▶ _Data extracts_

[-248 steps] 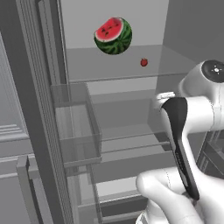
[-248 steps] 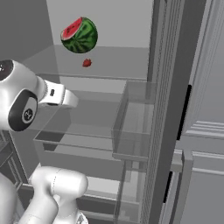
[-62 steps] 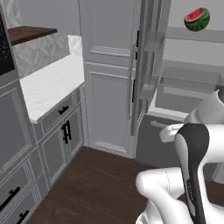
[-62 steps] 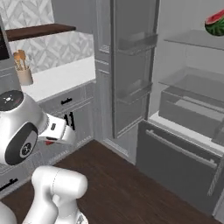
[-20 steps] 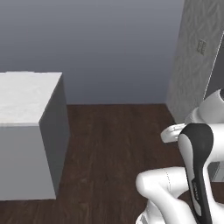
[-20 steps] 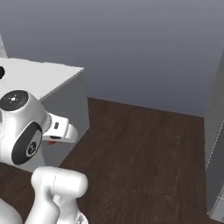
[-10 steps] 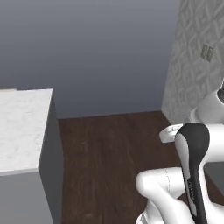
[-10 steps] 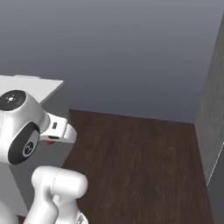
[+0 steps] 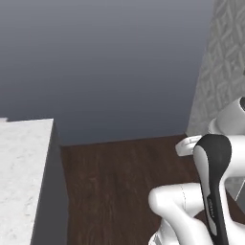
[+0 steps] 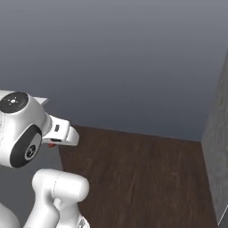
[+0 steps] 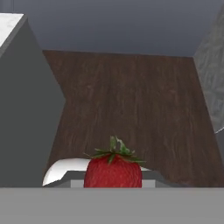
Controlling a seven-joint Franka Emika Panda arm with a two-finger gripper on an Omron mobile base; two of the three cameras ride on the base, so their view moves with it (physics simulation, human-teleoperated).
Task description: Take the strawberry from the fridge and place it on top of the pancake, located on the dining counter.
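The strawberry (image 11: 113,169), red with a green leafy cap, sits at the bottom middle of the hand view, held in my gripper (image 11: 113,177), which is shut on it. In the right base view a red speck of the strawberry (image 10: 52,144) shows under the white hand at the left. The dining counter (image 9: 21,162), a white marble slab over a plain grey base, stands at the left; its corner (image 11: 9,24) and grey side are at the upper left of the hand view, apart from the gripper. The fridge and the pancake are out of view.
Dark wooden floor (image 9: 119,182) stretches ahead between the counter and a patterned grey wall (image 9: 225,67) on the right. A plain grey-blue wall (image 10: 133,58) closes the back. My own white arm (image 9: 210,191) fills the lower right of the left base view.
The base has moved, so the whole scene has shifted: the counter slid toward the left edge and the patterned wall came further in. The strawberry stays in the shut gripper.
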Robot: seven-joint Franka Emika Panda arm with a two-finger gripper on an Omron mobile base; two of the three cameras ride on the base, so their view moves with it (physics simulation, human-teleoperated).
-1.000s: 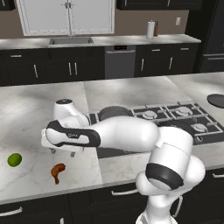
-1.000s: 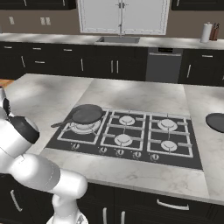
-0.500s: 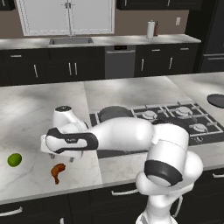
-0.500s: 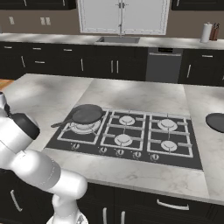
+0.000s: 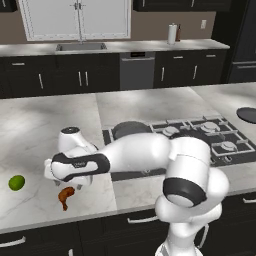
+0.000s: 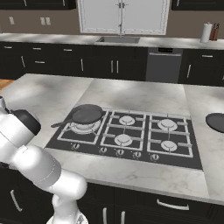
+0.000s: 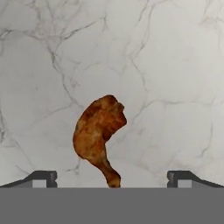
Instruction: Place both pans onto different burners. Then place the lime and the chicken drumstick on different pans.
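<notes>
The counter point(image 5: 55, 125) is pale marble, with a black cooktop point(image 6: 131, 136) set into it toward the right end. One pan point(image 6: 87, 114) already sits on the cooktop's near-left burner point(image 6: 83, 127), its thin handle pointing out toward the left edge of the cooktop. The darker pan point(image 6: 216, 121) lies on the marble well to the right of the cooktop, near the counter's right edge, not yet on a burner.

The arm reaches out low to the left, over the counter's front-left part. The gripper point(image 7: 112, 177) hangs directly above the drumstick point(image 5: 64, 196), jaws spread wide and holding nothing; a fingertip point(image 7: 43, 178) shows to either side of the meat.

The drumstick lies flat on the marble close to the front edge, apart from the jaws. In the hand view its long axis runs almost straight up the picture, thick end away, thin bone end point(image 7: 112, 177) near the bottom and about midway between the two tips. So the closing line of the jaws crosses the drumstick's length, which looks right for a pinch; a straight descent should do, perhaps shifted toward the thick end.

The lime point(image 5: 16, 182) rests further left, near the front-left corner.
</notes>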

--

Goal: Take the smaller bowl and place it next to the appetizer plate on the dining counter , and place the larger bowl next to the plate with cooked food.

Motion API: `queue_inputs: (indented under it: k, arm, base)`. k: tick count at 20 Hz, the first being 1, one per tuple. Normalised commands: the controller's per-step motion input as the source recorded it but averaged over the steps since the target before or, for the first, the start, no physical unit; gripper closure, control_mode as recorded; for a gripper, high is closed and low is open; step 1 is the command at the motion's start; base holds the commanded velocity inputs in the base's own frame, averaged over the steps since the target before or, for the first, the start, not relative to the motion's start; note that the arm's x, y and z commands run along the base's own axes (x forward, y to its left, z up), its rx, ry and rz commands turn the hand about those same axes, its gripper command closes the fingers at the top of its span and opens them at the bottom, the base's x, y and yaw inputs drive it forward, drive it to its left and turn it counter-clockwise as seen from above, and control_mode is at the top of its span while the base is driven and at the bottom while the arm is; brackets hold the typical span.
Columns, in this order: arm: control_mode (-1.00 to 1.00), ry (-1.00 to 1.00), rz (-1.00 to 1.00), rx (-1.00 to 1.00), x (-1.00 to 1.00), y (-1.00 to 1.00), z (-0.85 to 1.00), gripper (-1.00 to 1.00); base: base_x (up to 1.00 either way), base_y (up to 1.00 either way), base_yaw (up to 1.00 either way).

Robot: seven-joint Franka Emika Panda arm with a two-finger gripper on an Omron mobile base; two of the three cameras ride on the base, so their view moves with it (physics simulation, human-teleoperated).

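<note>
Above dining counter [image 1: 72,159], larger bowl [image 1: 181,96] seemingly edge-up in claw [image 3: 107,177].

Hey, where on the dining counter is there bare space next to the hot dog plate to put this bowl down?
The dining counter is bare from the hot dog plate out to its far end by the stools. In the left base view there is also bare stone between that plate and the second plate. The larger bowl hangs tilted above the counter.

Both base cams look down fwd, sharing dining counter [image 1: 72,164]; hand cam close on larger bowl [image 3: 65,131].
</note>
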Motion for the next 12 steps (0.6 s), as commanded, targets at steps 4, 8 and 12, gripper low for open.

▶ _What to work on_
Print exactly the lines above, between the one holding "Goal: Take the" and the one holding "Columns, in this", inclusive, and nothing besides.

▶ _Output below_
Goal: Take the smaller bowl and place it next to the appetizer plate on the dining counter , and place the larger bowl next to the plate with cooked food.

Motion API: `queue_inputs: (indented under it: k, arm, base)`. k: tick count at 20 Hz, the first being 1, one per tuple. Normalised commands: the controller's per-step motion input as the source recorded it but averaged over the steps since the target before or, for the first, the start, no physical unit; gripper closure, control_mode as recorded; for a gripper, high is closed and low is open; step 1 is the command at the motion's start; base holds the commanded velocity inputs in the base's own frame, averaged over the steps since the target before or, for the first, the start, not relative to the motion's start; note that the arm's x, y and z commands run along the base's own axes (x forward, y to its left, z up), its rx, ry and rz commands turn the hand about those same axes, its gripper command closes the fingers at the top of its span and opens them at the bottom, the base's x, y and yaw inputs drive it forward, drive it to its left and turn it counter-clockwise as seen from above, and control_mode is at the top of its span while the base is driven and at the bottom while the arm is; brackets hold the typical span.
Columns, in this order: arm: control_mode (-1.00 to 1.00), ry (-1.00 to 1.00), rz (-1.00 to 1.00), rx (-1.00 to 1.00), x (-1.00 to 1.00), y (-1.00 to 1.00), z (-0.85 to 1.00), gripper (-1.00 to 1.00); base: base_x (up to 1.00 either way), base_y (up to 1.00 either way), base_yaw (up to 1.00 either way).

No additional answer is needed.